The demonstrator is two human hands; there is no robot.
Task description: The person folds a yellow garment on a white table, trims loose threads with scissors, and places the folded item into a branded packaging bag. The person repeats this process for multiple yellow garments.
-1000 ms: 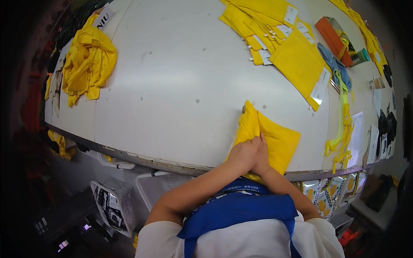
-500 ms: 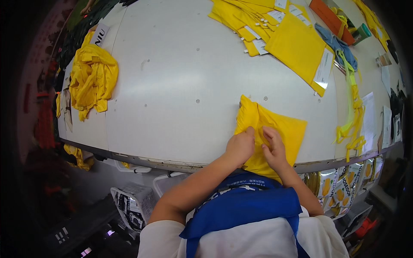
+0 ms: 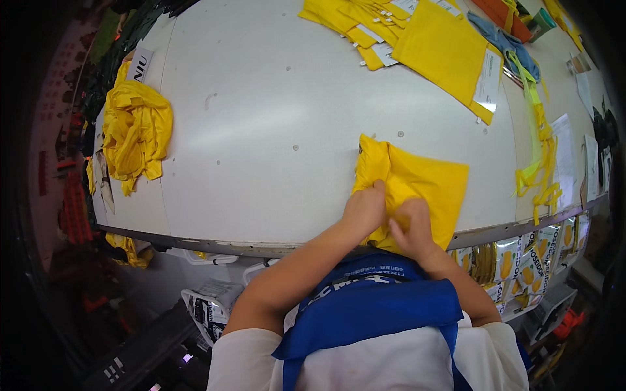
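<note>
A yellow fabric pouch lies at the table's near edge, its lower part against my blue apron. Its left side bulges and looks creased, while the right part is flatter. My left hand is closed on the pouch's gathered fabric, thumb and fingers pressed together. My right hand rests over the middle of the same pouch with its fingers curled in. Motion blurs those fingertips, and whatever they pinch is hidden.
Flat yellow pouches with white labels are piled at the far right. Crumpled yellow fabric sits at the left. Neon-yellow straps, a blue cloth and an orange box line the right side. Packaged goods stand below the edge.
My right hand's fingers, spread apart before, are now curled in against the pouch. My left hand keeps its grip. The whole view has shifted slightly.
</note>
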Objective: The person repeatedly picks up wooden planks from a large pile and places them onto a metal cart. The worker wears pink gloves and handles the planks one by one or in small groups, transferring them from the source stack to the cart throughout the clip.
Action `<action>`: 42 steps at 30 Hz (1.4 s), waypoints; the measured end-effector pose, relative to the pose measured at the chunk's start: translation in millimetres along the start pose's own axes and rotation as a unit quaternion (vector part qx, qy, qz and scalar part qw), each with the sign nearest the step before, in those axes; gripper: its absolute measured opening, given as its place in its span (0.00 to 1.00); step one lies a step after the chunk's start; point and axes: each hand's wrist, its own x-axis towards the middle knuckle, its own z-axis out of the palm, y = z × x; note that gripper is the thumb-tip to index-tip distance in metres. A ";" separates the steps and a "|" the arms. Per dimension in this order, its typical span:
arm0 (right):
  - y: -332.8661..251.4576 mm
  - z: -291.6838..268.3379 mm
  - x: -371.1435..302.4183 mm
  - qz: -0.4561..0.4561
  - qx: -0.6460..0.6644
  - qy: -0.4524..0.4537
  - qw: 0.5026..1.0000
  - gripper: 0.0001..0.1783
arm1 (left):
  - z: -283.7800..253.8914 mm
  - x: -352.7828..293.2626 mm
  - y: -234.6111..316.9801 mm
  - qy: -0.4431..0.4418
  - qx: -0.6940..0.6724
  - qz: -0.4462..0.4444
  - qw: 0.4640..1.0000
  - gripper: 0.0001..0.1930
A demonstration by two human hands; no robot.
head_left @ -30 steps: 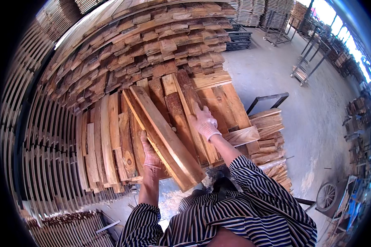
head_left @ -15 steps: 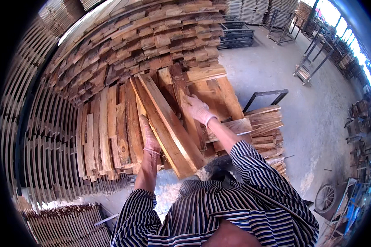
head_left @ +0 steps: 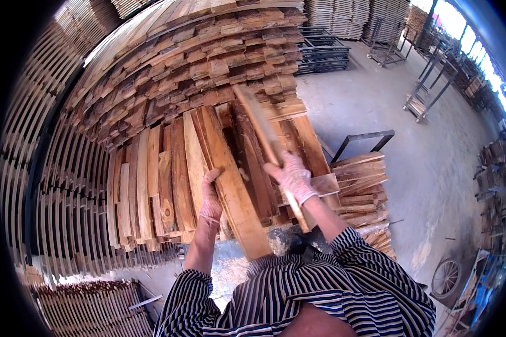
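Note:
My left hand (head_left: pixel 210 195), in a light work glove, is closed on the left edge of a wide wooden board (head_left: pixel 227 177), which slants over the pile with its near end by my waist. In my gloved right hand (head_left: pixel 293 175) is a narrower wooden plank (head_left: pixel 260 121), tilted up off the pile and smeared by motion. Beneath both lies a layer of planks (head_left: pixel 177 168) set side by side, with rough bark edges on some. A short board (head_left: pixel 324 184) lies crosswise beside my right wrist.
A tall stack of boards (head_left: pixel 208 62) rises beyond the pile. Slatted stacks (head_left: pixel 67 196) stand on the left. Right of the pile are stacked offcuts (head_left: pixel 361 174) and a dark metal frame (head_left: pixel 362 137). Farther off on the concrete floor are a trolley (head_left: pixel 424 95) and a spoked wheel (head_left: pixel 446 278).
My right hand has moved right and nearer me, lifting the narrower plank off the pile. Two boards lay slanted together before; the wide one now stays under my left hand.

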 end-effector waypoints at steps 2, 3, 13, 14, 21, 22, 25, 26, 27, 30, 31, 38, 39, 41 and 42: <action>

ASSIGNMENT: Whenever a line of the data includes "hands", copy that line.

COMPLETED EXERCISE:
The demonstrator is two human hands; there is no robot.
A demonstration by two human hands; no robot.

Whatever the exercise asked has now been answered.